DIRECTIONS FOR THIS TASK: Reproduce the listing in full. Omit the pictures.
========================================================================
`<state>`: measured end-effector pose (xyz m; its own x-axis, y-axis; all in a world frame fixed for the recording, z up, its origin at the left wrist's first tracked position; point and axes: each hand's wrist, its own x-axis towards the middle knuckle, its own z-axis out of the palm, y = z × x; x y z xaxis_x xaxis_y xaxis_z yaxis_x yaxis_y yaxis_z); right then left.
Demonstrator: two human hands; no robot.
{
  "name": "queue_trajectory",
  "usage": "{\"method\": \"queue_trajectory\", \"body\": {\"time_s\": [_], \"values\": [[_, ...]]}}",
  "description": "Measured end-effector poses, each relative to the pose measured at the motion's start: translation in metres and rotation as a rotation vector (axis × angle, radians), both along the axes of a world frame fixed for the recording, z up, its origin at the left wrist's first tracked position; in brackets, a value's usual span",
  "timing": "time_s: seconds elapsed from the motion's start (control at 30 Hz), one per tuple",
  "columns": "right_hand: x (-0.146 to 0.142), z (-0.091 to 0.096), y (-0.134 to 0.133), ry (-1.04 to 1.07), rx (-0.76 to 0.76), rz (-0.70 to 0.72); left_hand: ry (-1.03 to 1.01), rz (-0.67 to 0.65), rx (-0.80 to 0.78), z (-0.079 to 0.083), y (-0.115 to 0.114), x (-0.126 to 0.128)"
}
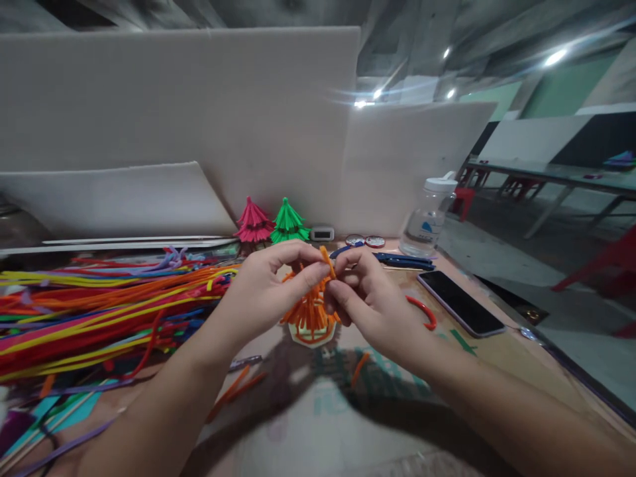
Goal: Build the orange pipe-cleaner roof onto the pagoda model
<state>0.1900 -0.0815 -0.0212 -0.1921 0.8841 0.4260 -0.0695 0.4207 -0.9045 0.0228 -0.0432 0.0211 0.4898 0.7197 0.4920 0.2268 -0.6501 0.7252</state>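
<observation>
Just above a half-covered orange pipe-cleaner tree [312,317] on a pale flat base [314,342], my two hands meet. My left hand [285,271] is closed, thumb and forefinger pinching a short orange pipe cleaner [326,258] whose upper end sticks up. My right hand [370,295] is closed too, its thumb and curled fingers gripping at the lower end of that same piece. Both hands hide the top of the tree. Loose orange pipe-cleaner pieces [360,368] lie on the work surface in front.
Bundles of coloured pipe cleaners [114,305] cover the left side. Behind stand a pink tree [253,222], a green tree [288,222] and a small digital display [322,233]. To the right are a water bottle [426,222], dark-handled pliers [405,260], red-handled scissors [424,311] and a phone [461,302].
</observation>
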Motion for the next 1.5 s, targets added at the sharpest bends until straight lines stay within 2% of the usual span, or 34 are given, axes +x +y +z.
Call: {"method": "queue_trajectory", "body": {"time_s": [0.17, 0.23, 0.37, 0.53, 0.63, 0.73, 0.87, 0.93, 1.0, 1.07, 1.1, 1.13, 1.2, 1.23, 1.27, 1.33, 1.43, 1.5], "values": [[0.010, 0.004, -0.001, 0.129, -0.017, 0.027, 0.023, 0.035, -0.108, 0.000, -0.003, 0.001], [0.014, 0.010, -0.004, 0.176, 0.024, 0.001, 0.106, -0.009, -0.164, 0.003, -0.010, 0.003], [0.019, 0.019, -0.010, 0.219, 0.090, -0.058, 0.287, -0.118, -0.370, 0.002, -0.026, 0.015], [0.017, 0.022, -0.018, 0.228, 0.100, -0.075, 0.164, -0.161, -0.575, -0.009, -0.034, 0.031], [0.017, 0.025, -0.021, 0.199, 0.123, -0.096, 0.166, -0.210, -0.609, -0.010, -0.037, 0.033], [0.035, 0.034, -0.016, 0.162, 0.207, -0.199, 0.189, -0.192, -0.561, -0.002, -0.036, 0.022], [0.094, 0.050, 0.002, 0.281, 0.421, -0.548, 0.114, -0.034, -0.335, 0.021, -0.024, -0.014], [0.125, 0.056, 0.011, 0.338, 0.458, -0.682, 0.108, 0.087, -0.246, 0.031, -0.017, -0.032], [0.144, 0.058, 0.018, 0.368, 0.451, -0.725, 0.055, 0.211, -0.103, 0.038, -0.017, -0.041], [0.149, 0.056, 0.021, 0.359, 0.431, -0.700, -0.013, 0.244, 0.003, 0.040, -0.029, -0.040], [0.146, 0.054, 0.022, 0.337, 0.414, -0.672, -0.014, 0.160, 0.016, 0.040, -0.040, -0.036], [0.140, 0.052, 0.023, 0.303, 0.391, -0.641, 0.038, -0.017, 0.001, 0.041, -0.052, -0.031], [0.125, 0.046, 0.023, 0.216, 0.331, -0.577, 0.298, -0.507, -0.020, 0.041, -0.073, -0.019], [0.117, 0.043, 0.023, 0.169, 0.293, -0.541, 0.367, -0.615, -0.018, 0.042, -0.080, -0.015], [0.109, 0.041, 0.023, 0.124, 0.255, -0.504, 0.368, -0.581, -0.036, 0.042, -0.083, -0.012], [0.094, 0.036, 0.020, 0.046, 0.189, -0.426, 0.307, -0.353, 0.000, 0.043, -0.077, -0.012], [0.071, 0.030, 0.010, -0.054, 0.120, -0.325, 0.212, -0.038, 0.035, 0.040, -0.053, -0.018], [0.054, 0.026, 0.001, -0.150, 0.110, -0.264, 0.106, 0.080, 0.012, 0.034, -0.039, -0.018]]}}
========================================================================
TASK ANSWER:
`<state>`: measured end-effector pose (xyz m; its own x-axis, y-axis; all in a world frame fixed for the recording, z up, its origin at the left wrist's first tracked position; point and axes: each hand's wrist, its own x-axis towards the middle knuckle, its own z-axis out of the palm, y = z × x; x y z xaxis_x xaxis_y xaxis_z yaxis_x yaxis_y yaxis_z); right then left.
Demonstrator: two human hands; no robot.
{
  "name": "queue_trajectory",
  "usage": "{\"method\": \"queue_trajectory\", \"body\": {\"time_s\": [_], \"values\": [[_, ...]]}}",
  "description": "Measured end-effector poses, each relative to the pose measured at the motion's start: translation in metres and rotation as a rotation vector (axis × angle, radians), both along the axes of a world frame fixed for the recording, z up, its origin at the left wrist's first tracked position; in brackets, a value's usual span",
  "timing": "time_s: seconds elapsed from the motion's start (control at 30 Hz), one per tuple",
  "columns": "right_hand: x (-0.146 to 0.142), z (-0.091 to 0.096), y (-0.134 to 0.133), ry (-1.04 to 1.07), rx (-0.76 to 0.76), rz (-0.70 to 0.72); left_hand: ry (-1.03 to 1.01), rz (-0.67 to 0.65), rx (-0.80 to 0.78), z (-0.079 to 0.083), y (-0.115 to 0.114), x (-0.126 to 0.128)"
}
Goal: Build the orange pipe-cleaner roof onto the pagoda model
<state>0.1900 -0.0815 -0.0212 -0.1921 0.8841 0.4260 -0.0695 0.4207 -0.9045 0.0228 -0.0432 0.0211 0.4898 0.7197 0.4920 0.2268 -0.6501 0.7252</state>
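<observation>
Just above a half-covered orange pipe-cleaner tree [312,317] on a pale flat base [314,342], my two hands meet. My left hand [285,271] is closed, thumb and forefinger pinching a short orange pipe cleaner [326,258] whose upper end sticks up. My right hand [370,295] is closed too, its thumb and curled fingers gripping at the lower end of that same piece. Both hands hide the top of the tree. Loose orange pipe-cleaner pieces [360,368] lie on the work surface in front.
Bundles of coloured pipe cleaners [114,305] cover the left side. Behind stand a pink tree [253,222], a green tree [288,222] and a small digital display [322,233]. To the right are a water bottle [426,222], dark-handled pliers [405,260], red-handled scissors [424,311] and a phone [461,302].
</observation>
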Motion for the next 1.5 s, targets added at the sharpest bends until straight lines stay within 2% of the usual span, or 34 are given, axes +x +y +z.
Call: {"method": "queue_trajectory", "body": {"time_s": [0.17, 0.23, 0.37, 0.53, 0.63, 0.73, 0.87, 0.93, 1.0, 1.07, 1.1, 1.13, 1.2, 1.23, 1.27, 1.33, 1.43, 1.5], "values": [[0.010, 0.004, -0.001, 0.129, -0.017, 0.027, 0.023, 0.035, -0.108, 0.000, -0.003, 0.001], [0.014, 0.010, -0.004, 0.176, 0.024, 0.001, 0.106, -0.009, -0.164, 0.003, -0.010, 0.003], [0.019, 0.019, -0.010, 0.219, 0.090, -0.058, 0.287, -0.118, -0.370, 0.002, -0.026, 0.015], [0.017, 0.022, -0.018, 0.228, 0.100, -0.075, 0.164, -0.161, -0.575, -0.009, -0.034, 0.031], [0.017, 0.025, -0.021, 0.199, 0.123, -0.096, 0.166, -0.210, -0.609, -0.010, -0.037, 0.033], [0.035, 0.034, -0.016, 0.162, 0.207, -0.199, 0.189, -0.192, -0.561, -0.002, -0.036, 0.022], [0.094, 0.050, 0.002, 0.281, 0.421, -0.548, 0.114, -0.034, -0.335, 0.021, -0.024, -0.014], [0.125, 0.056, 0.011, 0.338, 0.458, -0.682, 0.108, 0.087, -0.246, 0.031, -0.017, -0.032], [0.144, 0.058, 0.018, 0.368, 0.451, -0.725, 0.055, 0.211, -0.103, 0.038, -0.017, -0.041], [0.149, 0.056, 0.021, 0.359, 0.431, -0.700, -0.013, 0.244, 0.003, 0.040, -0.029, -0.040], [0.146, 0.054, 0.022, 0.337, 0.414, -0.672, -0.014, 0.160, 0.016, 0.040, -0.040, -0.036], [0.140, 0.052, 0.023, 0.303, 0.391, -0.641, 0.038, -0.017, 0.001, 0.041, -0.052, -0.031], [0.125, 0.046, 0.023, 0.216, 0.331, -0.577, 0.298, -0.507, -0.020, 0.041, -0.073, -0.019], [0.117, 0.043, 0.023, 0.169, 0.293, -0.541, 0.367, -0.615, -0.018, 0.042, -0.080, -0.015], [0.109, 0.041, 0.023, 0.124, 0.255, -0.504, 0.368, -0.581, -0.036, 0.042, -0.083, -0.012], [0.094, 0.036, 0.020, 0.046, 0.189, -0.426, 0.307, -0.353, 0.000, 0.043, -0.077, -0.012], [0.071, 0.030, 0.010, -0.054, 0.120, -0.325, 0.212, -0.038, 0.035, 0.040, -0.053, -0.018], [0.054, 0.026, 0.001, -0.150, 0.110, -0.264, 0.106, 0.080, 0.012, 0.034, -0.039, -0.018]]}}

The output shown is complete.